IV. La combinaison des leviers
Les leviers présentés ici nécessitent d'être combinés entre eux afin de permettre une lutte du mildiou efficace et avec un impact réduit sur l’environnement et la santé humaine. Voici des exemples de projets ayant étudié la combinaison de leviers pour lutter contre le mildiou en vigne et sur rosier.
Ce projet vise à améliorer le volet prévention et aide à la décision de la lutte contre le mildiou. Il s'appuie sur la protection agroécologique des cultures et notamment la mise en œuvre de mesures préventives non chimiques avec un effet direct sur les cycles biologiques des agents pathogènes responsables du mildiou et du black-rot.

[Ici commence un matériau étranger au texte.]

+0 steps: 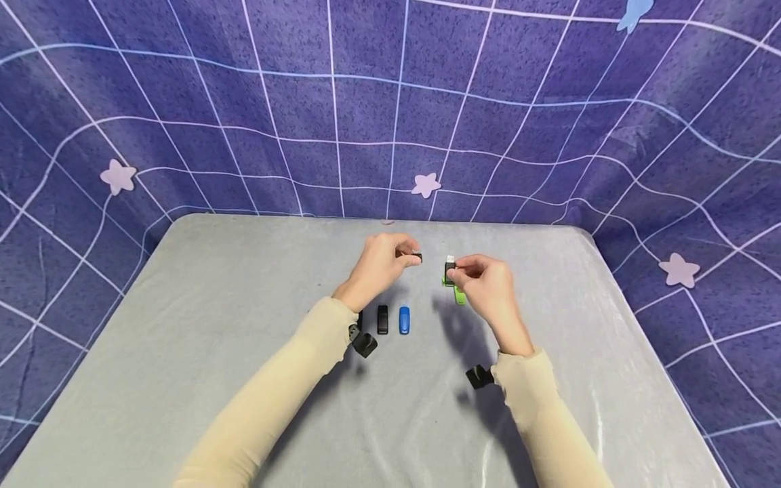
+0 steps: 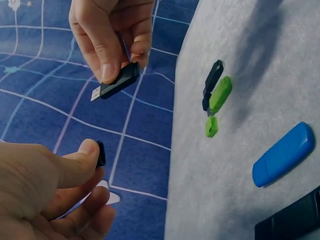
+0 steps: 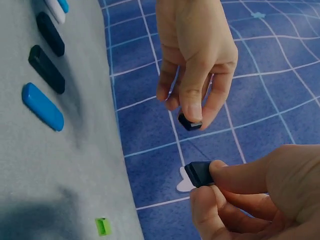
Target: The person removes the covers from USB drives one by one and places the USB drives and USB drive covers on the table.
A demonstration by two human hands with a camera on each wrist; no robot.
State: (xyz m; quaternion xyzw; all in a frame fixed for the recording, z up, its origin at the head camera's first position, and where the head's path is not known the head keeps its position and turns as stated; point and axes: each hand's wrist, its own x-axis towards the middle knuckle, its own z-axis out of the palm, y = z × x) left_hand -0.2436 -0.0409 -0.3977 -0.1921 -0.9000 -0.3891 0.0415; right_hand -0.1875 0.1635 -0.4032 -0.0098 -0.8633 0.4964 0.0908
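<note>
My left hand pinches a small black cap between thumb and fingers; its end also shows in the left wrist view. Facing it across a gap, my right hand grips a black USB stick by its sides. The stick's bare metal plug points away from that hand in the left wrist view. Both hands are raised above the table, and cap and stick are apart. Below the right hand lie a green stick, a small green piece and slim black pieces.
On the grey-covered table lie a blue stick and a black stick, side by side nearer the body. Another black stick and a white item show in the right wrist view. A purple gridded curtain surrounds the table's back and sides.
</note>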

Le projet présentera de nouveaux indicateurs de suivi des pathogènes, fera évoluer les connaissances sur leur épidémiologie et obtiendra des preuves de concept de ces méthodes.
Le projet ROBIO s’intéresse à l’association des produits de biocontrôle avec la résistance variétale. Il vise ainsi à évaluer l’efficacité et caractériser le mode d’action de produits de biocontrôle contre trois maladies fongiques foliaires majeures du rosier que sont la maladie des taches noires, l’oïdium et le mildiou. Dans le cadre de ce projet, deux catégories de produits de biocontrôle seront testées en conditions contrôlées puis en conditions de production : les substances naturelles et les micro-organismes.
Ce projet vise à accompagner une gestion préventive et collective de l'inoculum primaire sur le territoire, couplée à la combinaison des leviers de la protection intégrée. Elle sera mise en œuvre et évaluée, aussi bien à l’échelle de la parcelle agricole au sein d’un groupe de producteurs pilotes qu’à celle du jardin amateur.